## EXERCISE OBJECTIVE
Every entry below is to be copied exactly, apart from any picture it holds.
┄┄┄┄┄┄
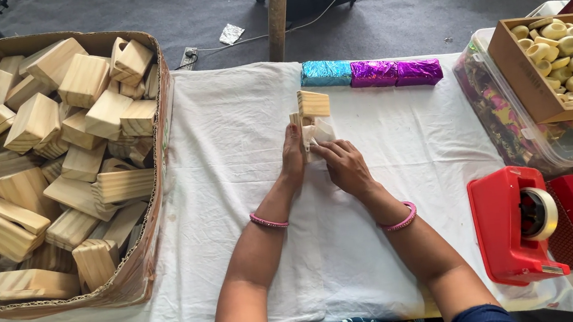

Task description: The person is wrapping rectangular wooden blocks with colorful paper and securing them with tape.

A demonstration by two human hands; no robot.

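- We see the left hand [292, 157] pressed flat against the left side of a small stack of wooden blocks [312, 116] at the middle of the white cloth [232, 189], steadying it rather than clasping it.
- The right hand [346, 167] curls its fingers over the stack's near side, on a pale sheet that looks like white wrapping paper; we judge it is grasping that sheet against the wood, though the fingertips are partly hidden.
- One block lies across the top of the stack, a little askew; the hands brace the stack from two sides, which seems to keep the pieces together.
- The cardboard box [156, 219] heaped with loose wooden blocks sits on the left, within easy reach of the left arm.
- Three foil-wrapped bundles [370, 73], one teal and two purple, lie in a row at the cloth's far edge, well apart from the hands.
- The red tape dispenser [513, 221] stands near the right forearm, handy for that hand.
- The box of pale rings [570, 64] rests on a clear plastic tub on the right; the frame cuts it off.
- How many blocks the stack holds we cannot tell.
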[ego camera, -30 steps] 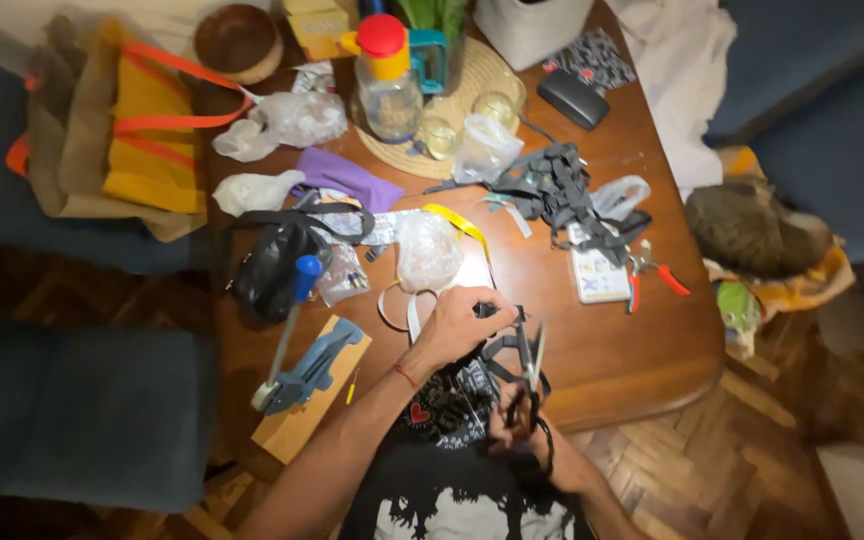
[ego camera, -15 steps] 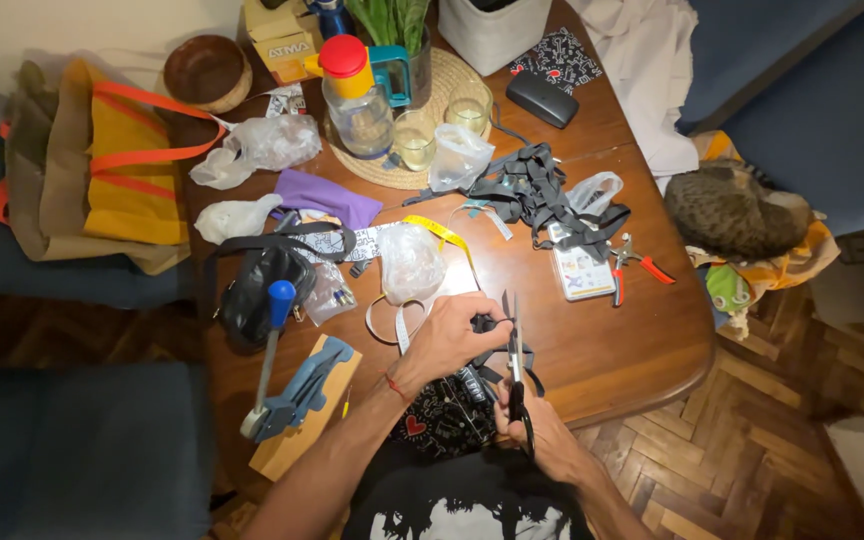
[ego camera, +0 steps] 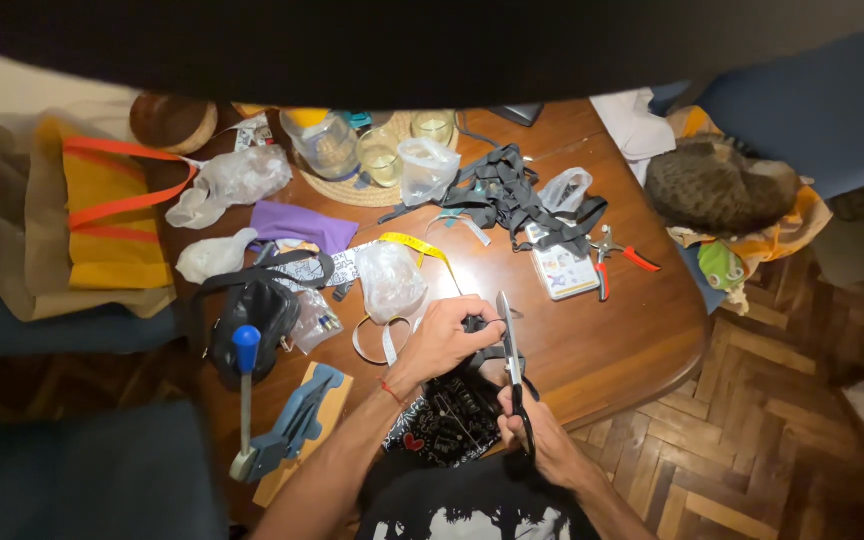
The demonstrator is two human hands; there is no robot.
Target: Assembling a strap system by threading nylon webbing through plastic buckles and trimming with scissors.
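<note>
A broad dark band blocks the top of my view, cutting off the far edge of the round wooden table (ego camera: 612,350) and the tops of the jars standing there. I cannot make out how the black strap piece (ego camera: 474,324) is shaped, because my left hand (ego camera: 442,340) covers most of it. The black patterned fabric (ego camera: 447,420) beneath my hands runs off the near table edge and is partly hidden by my forearms.

The steel scissors with black handles (ego camera: 510,370) lie at the near edge of the table, between my two hands. Their long axis runs almost straight away from me, the blade tips pointing toward the far side of the table and the handles toward my body. The blades look nearly closed, though I cannot tell whether they bite on anything.

My left hand comes in from the lower left, wrist bent, its fingers curled and pinching the strap piece just beside the blades. My right hand (ego camera: 542,440) sits lower, close to my chest, its fingers closed through and around the scissor handles, knuckles turned outward.
</note>
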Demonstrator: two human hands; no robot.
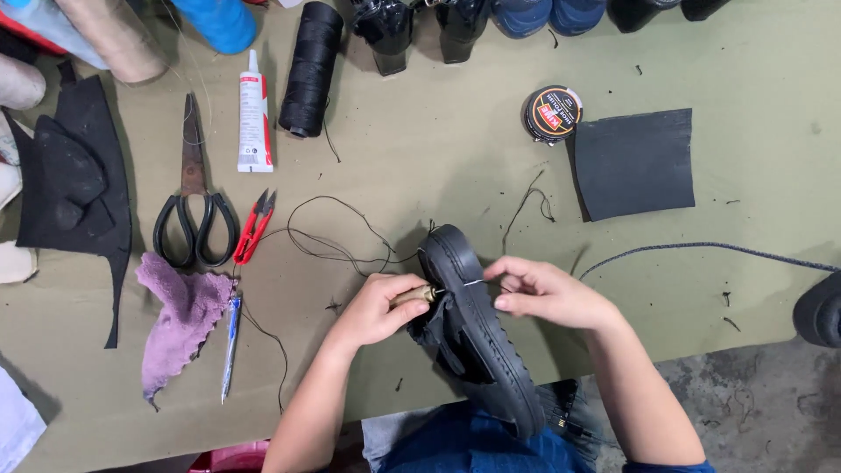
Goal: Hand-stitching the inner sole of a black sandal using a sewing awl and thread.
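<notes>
Two hands work on one black shoe near the front edge of the counter. At the far left lies a flat black piece of cloth with pointy ends. Next to it sits a soft, fuzzy purple rag with a wavy edge, and a thin blue pen lies beside the rag. Above them rest big dark scissors with round black handles. Small red snips lie just beside the scissors. A white tube of glue points up, and a fat roll of black thread lies near it. A long thin black thread curls over the counter to the shoe.

The left hand has its grip closed on a small tool with a brown and brass handle. The tool's tip touches the side of the shoe. The shoe stands on its edge, tilted, with its bumpy rubber sole facing right. Its heel end hangs off the counter over blue jeans.

The right hand pinches something thin at the sole's rim; it is too small to tell what. Farther right sit a round black tin and a flat, dark, square rubber sheet. A dark cord runs off to the right.
</notes>
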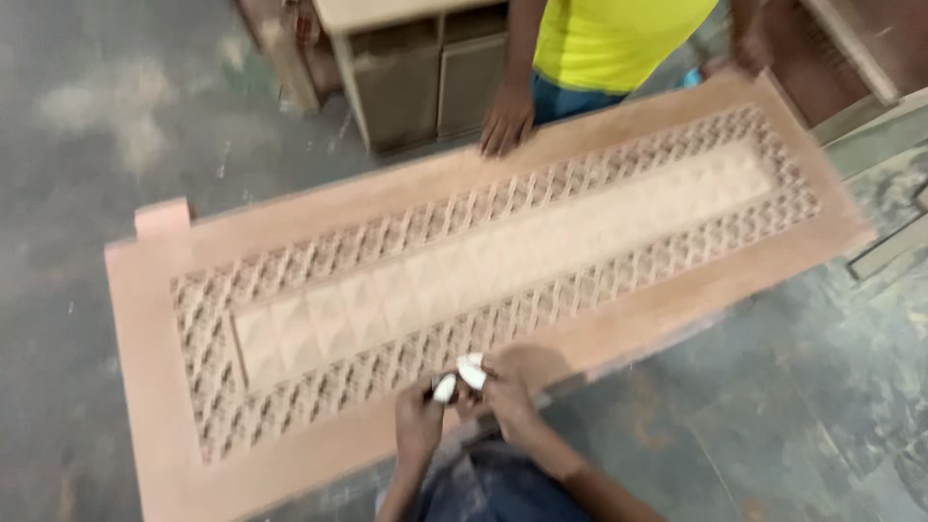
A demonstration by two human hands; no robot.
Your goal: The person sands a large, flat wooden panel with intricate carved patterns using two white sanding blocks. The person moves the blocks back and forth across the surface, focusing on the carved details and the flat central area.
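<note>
White scraps (462, 377) pinched, left hand (420, 418), right hand (507, 391)

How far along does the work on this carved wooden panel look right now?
Done: the carved panel already shows its full lattice border and a centre row of raised pyramids. In hand: the left hand and right hand pinch small white pieces at the near edge. A co-worker's hand rests on the far edge. Left: the wood looks bare and dusty, seemingly unfinished.

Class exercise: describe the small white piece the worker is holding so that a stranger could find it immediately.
Start at the long carved wooden door panel lying flat. At its near edge, two hands meet; the right hand pinches a small white folded piece. It is the only white thing against the reddish wood.
</note>
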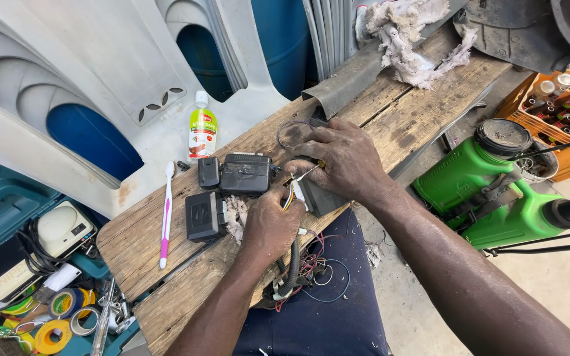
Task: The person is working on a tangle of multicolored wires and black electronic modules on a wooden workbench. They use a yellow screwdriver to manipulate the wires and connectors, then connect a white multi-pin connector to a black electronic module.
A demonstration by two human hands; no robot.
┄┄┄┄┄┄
## SOLUTION
Task description: The person is wrapping rectangular wooden blocks with colorful paper and securing them with tape.

A demonstration by two human hands; no robot.

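- We see the left hand [292, 157] pressed flat against the left side of a small stack of wooden blocks [312, 116] at the middle of the white cloth [232, 189], steadying it rather than clasping it.
- The right hand [346, 167] curls its fingers over the stack's near side, on a pale sheet that looks like white wrapping paper; we judge it is grasping that sheet against the wood, though the fingertips are partly hidden.
- One block lies across the top of the stack, a little askew; the hands brace the stack from two sides, which seems to keep the pieces together.
- The cardboard box [156, 219] heaped with loose wooden blocks sits on the left, within easy reach of the left arm.
- Three foil-wrapped bundles [370, 73], one teal and two purple, lie in a row at the cloth's far edge, well apart from the hands.
- The red tape dispenser [513, 221] stands near the right forearm, handy for that hand.
- The box of pale rings [570, 64] rests on a clear plastic tub on the right; the frame cuts it off.
- How many blocks the stack holds we cannot tell.
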[ego camera, -30 steps] 
[ego camera, -15 steps] 
[ego camera, +0 steps] 
The demonstrator is two human hands; there is no robot.
Target: Assembling a strap system by threading nylon webbing through plastic buckles and trimming with scissors.
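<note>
A broad dark band blocks the top of my view, cutting off the far edge of the round wooden table (ego camera: 612,350) and the tops of the jars standing there. I cannot make out how the black strap piece (ego camera: 474,324) is shaped, because my left hand (ego camera: 442,340) covers most of it. The black patterned fabric (ego camera: 447,420) beneath my hands runs off the near table edge and is partly hidden by my forearms.

The steel scissors with black handles (ego camera: 510,370) lie at the near edge of the table, between my two hands. Their long axis runs almost straight away from me, the blade tips pointing toward the far side of the table and the handles toward my body. The blades look nearly closed, though I cannot tell whether they bite on anything.

My left hand comes in from the lower left, wrist bent, its fingers curled and pinching the strap piece just beside the blades. My right hand (ego camera: 542,440) sits lower, close to my chest, its fingers closed through and around the scissor handles, knuckles turned outward.
</note>
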Demonstrator: two human hands; no robot.
Goal: Hand-stitching the inner sole of a black sandal using a sewing awl and thread.
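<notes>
Two hands work on one black shoe near the front edge of the counter. At the far left lies a flat black piece of cloth with pointy ends. Next to it sits a soft, fuzzy purple rag with a wavy edge, and a thin blue pen lies beside the rag. Above them rest big dark scissors with round black handles. Small red snips lie just beside the scissors. A white tube of glue points up, and a fat roll of black thread lies near it. A long thin black thread curls over the counter to the shoe.

The left hand has its grip closed on a small tool with a brown and brass handle. The tool's tip touches the side of the shoe. The shoe stands on its edge, tilted, with its bumpy rubber sole facing right. Its heel end hangs off the counter over blue jeans.

The right hand pinches something thin at the sole's rim; it is too small to tell what. Farther right sit a round black tin and a flat, dark, square rubber sheet. A dark cord runs off to the right.
</notes>
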A demonstration by two human hands; no robot.
Your goal: The person sands a large, flat wooden panel with intricate carved patterns using two white sanding blocks. The person moves the blocks back and forth across the surface, focusing on the carved details and the flat central area.
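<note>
White scraps (462, 377) pinched, left hand (420, 418), right hand (507, 391)

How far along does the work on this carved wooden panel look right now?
Done: the carved panel already shows its full lattice border and a centre row of raised pyramids. In hand: the left hand and right hand pinch small white pieces at the near edge. A co-worker's hand rests on the far edge. Left: the wood looks bare and dusty, seemingly unfinished.

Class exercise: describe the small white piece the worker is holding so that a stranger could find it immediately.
Start at the long carved wooden door panel lying flat. At its near edge, two hands meet; the right hand pinches a small white folded piece. It is the only white thing against the reddish wood.
</note>
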Task: The person is working on a tangle of multicolored wires and black electronic modules on a wooden workbench. They use a yellow screwdriver to manipulate the wires and connectors, then connect a white multi-pin connector to a black electronic module.
A demonstration by two human hands; no robot.

Nothing remains to be written for this exercise.